At the 8.55am update from the Bureau of Meterology, forecasters said Veronica was travelling at 8km an hour, but the latest advice issued at 12.02pm showed her slowing down as she sat 215 km north of Karratha and 235km northwest of Port Hedland.
The tracking map released at 12.09pm shows the cyclone potentially swinging back towards Karratha after landfall, reducing in strength until it drops to a Tropical Low by 12pm on Tuesday.

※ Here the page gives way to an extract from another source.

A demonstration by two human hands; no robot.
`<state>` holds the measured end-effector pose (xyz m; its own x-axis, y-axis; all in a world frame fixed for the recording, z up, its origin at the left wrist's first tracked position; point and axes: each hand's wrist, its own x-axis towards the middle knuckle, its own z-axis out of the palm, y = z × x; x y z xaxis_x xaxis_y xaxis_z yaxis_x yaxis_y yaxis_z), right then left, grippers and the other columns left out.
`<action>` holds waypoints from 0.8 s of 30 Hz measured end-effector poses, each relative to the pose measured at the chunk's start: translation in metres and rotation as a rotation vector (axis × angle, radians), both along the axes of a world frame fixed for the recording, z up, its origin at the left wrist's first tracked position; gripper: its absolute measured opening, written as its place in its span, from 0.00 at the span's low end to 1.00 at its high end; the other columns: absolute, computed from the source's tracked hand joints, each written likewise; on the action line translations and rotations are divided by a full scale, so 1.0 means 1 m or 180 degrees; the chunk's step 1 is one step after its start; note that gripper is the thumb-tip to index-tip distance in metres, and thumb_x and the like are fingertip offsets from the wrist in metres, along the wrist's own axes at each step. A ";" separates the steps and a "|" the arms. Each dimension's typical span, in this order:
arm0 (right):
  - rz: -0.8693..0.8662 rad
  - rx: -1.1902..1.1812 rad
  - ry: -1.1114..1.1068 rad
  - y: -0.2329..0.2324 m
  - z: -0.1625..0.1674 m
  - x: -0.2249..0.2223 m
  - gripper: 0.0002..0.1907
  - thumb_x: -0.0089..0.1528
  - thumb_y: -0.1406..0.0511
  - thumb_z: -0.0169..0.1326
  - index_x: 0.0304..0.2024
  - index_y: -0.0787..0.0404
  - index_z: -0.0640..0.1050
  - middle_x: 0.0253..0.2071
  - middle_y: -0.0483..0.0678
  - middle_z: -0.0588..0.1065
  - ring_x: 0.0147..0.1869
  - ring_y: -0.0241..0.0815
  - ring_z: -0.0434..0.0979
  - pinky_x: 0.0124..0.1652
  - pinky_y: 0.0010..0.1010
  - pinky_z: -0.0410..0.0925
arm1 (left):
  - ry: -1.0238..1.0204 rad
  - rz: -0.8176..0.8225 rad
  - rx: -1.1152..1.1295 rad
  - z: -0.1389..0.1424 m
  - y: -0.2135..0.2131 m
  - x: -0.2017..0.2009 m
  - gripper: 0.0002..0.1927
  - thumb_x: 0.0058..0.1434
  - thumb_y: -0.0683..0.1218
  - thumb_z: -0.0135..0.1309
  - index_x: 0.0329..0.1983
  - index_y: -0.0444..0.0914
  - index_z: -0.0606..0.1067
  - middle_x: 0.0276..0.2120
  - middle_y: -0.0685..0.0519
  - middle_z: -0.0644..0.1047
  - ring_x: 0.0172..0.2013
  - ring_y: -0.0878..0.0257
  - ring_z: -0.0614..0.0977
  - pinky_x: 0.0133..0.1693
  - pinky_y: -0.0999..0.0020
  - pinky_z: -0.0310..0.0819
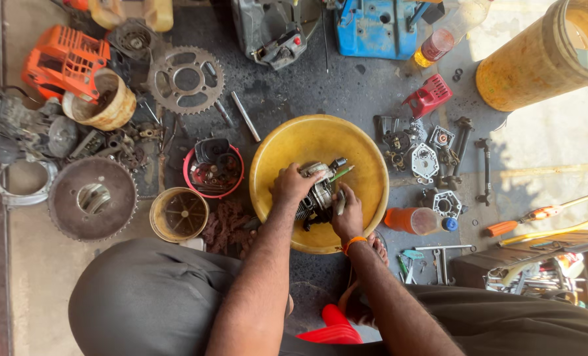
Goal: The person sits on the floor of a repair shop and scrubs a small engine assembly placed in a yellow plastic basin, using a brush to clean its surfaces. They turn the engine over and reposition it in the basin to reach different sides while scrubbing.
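Note:
A yellow basin sits on the floor in front of me. Inside it lies a small grey metal engine part with fins and a green-tipped tool sticking out at its upper right. My left hand grips the top left of the engine part. My right hand, with an orange band at the wrist, holds its right side and a thin tool against it. Both forearms reach in from below, over my dark trousers.
Left of the basin stand a red tub of parts, a small rusty tin and two sprockets. An orange engine cover lies far left. Small carburettor parts, an orange cup, a screwdriver and a yellow drum lie to the right.

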<state>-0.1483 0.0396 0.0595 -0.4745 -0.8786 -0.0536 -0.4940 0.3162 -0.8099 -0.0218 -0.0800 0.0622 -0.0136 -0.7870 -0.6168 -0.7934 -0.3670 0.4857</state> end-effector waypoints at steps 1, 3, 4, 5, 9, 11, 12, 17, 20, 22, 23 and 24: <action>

The bureau has warned that Veronica is travelling unusually slowly and communities could be looking at needing to shelter from the destructive winds for an extended period of 12 hours or more
As they wait for her wrath, local residents are making their final preparations for wind, rain and flooding - several key arterial roads in the region are now closed.
Some roads are still open to four-wheel-drives and trucks, and motorists are advised to check with Main Roads before heading out. The arterial roads closed to all traffic, include the North West Coastal Highway, Great Northern Highway and Karratha Tom Price Road.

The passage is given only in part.